The 6-2 decision, the culmination of a legal dispute dating back three decades, stems from a historic deal that ultimately made Manitoba Canada's fifth province.
As part of the 1870 deal that created the province, the federal government of the day promised 5,565 square kilometres of land would be set aside for the 7,000 children of the Metis.
But Ottawa botched the land grant. Soon new settlers began arriving in waves and speculators snapped up much of the land for a fraction of its value.
The Manitoba Metis Federation argued it amounted to a failure by the federal government to look after the interests of the Metis children and a betrayal of the land grant's intent.
"What is at issue is a constitutional grievance going back almost a century and a half," Chief Justice Beverley McLachlin and Justice Andromache Karakatsanis said in writing for the majority of the court.
"So long as the issue remains outstanding, the goal of reconciliation and constitutional harmony ... remains unachieved. The ongoing rift in the national fabric ... remains unremedied.
"The unfinished business of reconciliation of the Metis people with Canadian sovereignty is a matter of national and constitutional import."
The Metis say they have no intention of demanding their land back, but they do want compensation for past wrongs.
"I call on the prime minister of Canada to come to the table with his cabinet, or his minister, to sit down with the Metis nation," David Chartrand of the Manitoba Metis Federation told a news conference Friday.
"And (I) hope our federal government will be open and understanding and willing to do the right thing for the Metis nation and all Canadians."
Chartrand wouldn't say how much money the Metis might seek in compensation, or what other demands they might make.
Whether or not any negotiations take place is another matter. The Harper government pointed out the Supreme Court ruling doesn't spell out any specific remedy for the Metis.
The decision calls on governments to continue working on "improving the lives of and policy related to Metis populations across Canada," said Greg Rickford, parliamentary secretary to new Aboriginal Affairs Minister Bernard Valcourt.

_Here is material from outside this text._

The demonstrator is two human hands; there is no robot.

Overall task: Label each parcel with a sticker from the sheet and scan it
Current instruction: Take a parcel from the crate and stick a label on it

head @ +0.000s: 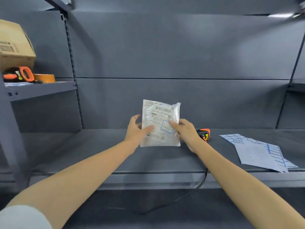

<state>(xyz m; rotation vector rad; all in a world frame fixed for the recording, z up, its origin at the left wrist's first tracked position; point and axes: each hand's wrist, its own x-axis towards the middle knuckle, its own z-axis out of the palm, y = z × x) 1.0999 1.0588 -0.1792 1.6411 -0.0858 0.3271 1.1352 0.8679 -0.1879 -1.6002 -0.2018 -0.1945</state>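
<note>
Looks like the sticker (pixel 167 128) is already on the parcel (pixel 160 123), so scanning's next: grab the scanner (pixel 204 134) lying just behind the right hand (pixel 185 131). Both arms reach forward, parcel held upright above the shelf (pixel 99 146). Left hand (pixel 136 129) pinches its left edge, right thumb presses the sticker; fingers behind, probably gripping.

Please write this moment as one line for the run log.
parcel: held upright over shelf | left hand: grips left edge | right hand: thumb on blue sticker | scanner: lying behind right hand | sticker sheets: right
</note>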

"It is what it is. It's a signal that the legislature, you know, now can move forward ... on developing the kind of policy platform that ensures that Metis populations across Canada, which we realize and recognize of course that Manitoba has a substantial population of Metis folks, and we'll move forward in that manner."
Metis groups say the next step has to be talks.
"They've won a great victory, and I think they've shown that there is every reason for negotiations now to remedy a historic wrong," said former judge Thomas Berger, who represented the Manitoba Metis Federation.
"That's what Canada is all about. We don't leave a trail of historical wreckage behind us as we move from one decade to another."
Berger characterized the decision as a clear signal that the time has come to sit down and negotiate a new deal.
"The Supreme Court has intervened and said as long as this issue has not been dealt with, there cannot be reconciliation between Canada and the Manitoba Metis. That, it seems to me, is a call for negotiations."
Metis groups from Ontario and Alberta, as well as the federal New Democrats, also called for talks.
The ruling marks the second time in recent months that the courts have sided with the Metis in high-profile cases. A Federal Court ruling brought Metis and non-status Indians into the ranks of people considered "Indians" under the Constitution.
The Conservative government is now appealing that decision, which — if left to stand — would vastly expand Ottawa's responsibilities for aboriginal peoples.